## [The problem]
Your answer must be every line of the data that holds the string "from".
*** Dataset excerpt ***
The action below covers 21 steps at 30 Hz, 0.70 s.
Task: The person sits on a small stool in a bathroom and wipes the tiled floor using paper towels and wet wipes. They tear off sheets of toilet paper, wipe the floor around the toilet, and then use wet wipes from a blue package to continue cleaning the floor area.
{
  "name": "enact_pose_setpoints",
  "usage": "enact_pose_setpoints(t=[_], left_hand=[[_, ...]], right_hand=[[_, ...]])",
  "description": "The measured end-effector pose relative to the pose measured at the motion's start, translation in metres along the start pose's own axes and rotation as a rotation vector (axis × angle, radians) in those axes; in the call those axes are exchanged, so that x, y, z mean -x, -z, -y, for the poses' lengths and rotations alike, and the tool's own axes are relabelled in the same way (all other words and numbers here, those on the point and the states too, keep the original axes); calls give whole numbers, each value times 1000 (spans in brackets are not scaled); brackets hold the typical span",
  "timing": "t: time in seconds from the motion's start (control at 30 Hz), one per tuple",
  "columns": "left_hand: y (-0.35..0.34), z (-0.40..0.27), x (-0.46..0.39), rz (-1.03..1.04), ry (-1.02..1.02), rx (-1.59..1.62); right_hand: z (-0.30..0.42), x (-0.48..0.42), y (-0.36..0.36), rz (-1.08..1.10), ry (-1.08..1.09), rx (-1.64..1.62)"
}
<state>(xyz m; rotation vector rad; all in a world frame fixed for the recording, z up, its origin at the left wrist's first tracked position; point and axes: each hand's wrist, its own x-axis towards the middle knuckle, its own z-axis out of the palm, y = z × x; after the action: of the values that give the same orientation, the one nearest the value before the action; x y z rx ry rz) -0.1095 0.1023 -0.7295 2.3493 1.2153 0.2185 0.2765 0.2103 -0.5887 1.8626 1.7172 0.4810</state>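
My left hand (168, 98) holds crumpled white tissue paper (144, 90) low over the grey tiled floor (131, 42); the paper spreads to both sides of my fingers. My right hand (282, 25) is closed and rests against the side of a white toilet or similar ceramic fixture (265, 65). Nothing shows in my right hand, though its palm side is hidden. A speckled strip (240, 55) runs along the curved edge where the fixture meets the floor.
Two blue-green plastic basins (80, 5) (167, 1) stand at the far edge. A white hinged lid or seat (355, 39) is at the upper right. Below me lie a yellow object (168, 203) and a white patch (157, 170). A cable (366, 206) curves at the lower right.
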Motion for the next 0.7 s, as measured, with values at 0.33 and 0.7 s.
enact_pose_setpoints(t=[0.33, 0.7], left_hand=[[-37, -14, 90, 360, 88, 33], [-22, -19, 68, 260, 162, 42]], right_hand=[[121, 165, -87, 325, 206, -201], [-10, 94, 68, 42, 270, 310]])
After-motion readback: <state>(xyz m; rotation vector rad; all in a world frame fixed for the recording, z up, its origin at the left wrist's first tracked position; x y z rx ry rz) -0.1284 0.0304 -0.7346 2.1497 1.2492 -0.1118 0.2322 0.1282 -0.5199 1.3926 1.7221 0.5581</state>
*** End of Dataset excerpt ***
## [Answer box]
Task: The person sits on a small stool in a bathroom and wipes the tiled floor using paper towels and wet wipes. They tear off sheets of toilet paper, wipe the floor around the toilet, and then use wet wipes from a blue package to continue cleaning the floor area.
  "timing": "t: time in seconds from the motion's start (control at 30 Hz), one per tuple",

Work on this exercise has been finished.